Santa Lidwina de Schiedam
Santa Lidwina de Schiedam nació el 18 de marzo de 1380 en Schiedam, Holanda, de padres humildes. Siendo aún una muchacha de unos quince años, cayó mientras patinaba sobre el hielo y se rompió una costilla, y a partir de esa lesión se desarrolló una serie de enfermedades graves y progresivas que la dejaron inválida, en gran parte postrada en cama y con dolor constante, durante los treinta y ocho años restantes de su vida.
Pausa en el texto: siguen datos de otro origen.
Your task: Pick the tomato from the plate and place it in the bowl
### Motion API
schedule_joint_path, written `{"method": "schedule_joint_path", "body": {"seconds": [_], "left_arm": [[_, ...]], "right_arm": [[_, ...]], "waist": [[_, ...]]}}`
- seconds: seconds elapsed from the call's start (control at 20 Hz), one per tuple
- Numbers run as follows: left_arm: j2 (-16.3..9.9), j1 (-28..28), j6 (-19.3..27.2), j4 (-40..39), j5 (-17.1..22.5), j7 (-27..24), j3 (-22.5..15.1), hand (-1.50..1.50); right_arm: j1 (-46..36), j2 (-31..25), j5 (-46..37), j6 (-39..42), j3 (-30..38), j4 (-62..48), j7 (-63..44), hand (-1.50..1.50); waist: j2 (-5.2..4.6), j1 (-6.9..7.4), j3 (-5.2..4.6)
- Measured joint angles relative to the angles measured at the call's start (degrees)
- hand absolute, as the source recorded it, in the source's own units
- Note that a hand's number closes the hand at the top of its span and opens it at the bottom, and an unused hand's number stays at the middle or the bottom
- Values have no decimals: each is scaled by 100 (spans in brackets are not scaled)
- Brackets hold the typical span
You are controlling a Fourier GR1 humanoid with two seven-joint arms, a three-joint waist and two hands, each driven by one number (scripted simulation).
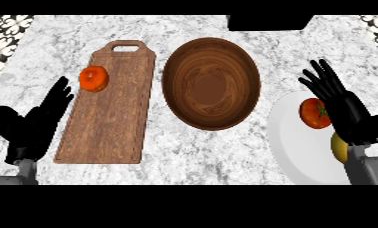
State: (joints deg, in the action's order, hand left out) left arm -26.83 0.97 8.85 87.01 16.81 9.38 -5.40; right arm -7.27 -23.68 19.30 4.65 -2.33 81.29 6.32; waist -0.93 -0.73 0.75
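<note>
Fingers (322, 74) of the right hand (343, 104) spread straight and released, grasping nothing, raised over the far edge of the white plate (295, 144) at the right side of the marble surface (184, 162). Just beside the palm, on its inner side, the red tomato (313, 113) with a green stalk, resting on the plate and seemingly touching the hand's edge, though contact hard to confirm. Nearer the lower edge, a yellow item (338, 147), partly hidden behind the grey forearm (359, 168), also on the plate; kind impossible to tell.

Left of the plate, near but apart from its rim, the dark wooden bowl (211, 83), upright, holding nothing visible inside.

Further left, just beside the bowl, a long wooden cutting board (111, 117) with a handle cut-out at its far end, lying slightly slanted on the surface. At the board's left edge, an orange-red round fruit (94, 79), partly on the board and partly overhanging the surface.

At the lower left, the left hand (33, 124), fingers straight and relaxed, pointing up, empty, resting just beside the board's left edge and below the orange-red fruit, well apart from the bowl and plate.

At the top, a dark object (267, 22) at the surface's far edge.
</note>
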Motion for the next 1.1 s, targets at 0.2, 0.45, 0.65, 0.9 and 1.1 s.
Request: {"method": "schedule_joint_path", "body": {"seconds": [0.2, 0.45, 0.65, 0.9, 1.1], "left_arm": [[308, 226, 167, 76, -307, -144, -162, 0], [626, 401, 330, 285, -479, -423, -346, 0], [837, 454, 431, 344, -552, -512, -467, 0], [1113, 696, 517, 140, -735, -587, -607, 0], [1271, 744, 592, 130, -876, -575, -692, 0]], "right_arm": [[131, -28, -181, -146, -94, 295, -498, 150], [290, -395, -1239, -1176, -65, 557, -961, -150], [655, 500, -1414, -2422, 205, 858, -311, -150], [1248, 1003, -1829, -3236, 162, 1860, 207, -150], [1602, 613, -2348, -3531, 278, 2871, -716, -150]], "waist": [[64, 25, -49], [118, -110, -109], [131, -158, -82], [117, -96, -78], [115, -50, -85]]}}
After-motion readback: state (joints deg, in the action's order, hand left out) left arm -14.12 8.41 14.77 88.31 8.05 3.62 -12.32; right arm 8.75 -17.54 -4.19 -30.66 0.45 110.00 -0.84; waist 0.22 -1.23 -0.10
Al principio se rebeló contra su padecimiento, pero llegó, bajo sabia dirección espiritual, a aceptar e incluso a abrazar sus sufrimientos, uniéndolos a la Pasión de Cristo y ofreciéndolos en expiación por los pecados de los demás, de modo que su habitación de enferma se convirtió en un lugar de oración y de gracia. Recibió profundas experiencias místicas y visiones, se decía que subsistía por largos períodos solo con la Eucaristía, y sobrellevó sus décadas de agonía con una paciencia y serenidad que atrajeron a muchos en busca de consejo y consuelo. Murió en Schiedam el 14 de abril de 1433, y su culto fue confirmado más tarde por la Iglesia. Es venerada como patrona de los enfermos crónicos y de los patinadores sobre hielo, y su memoria se celebra el 14 de abril.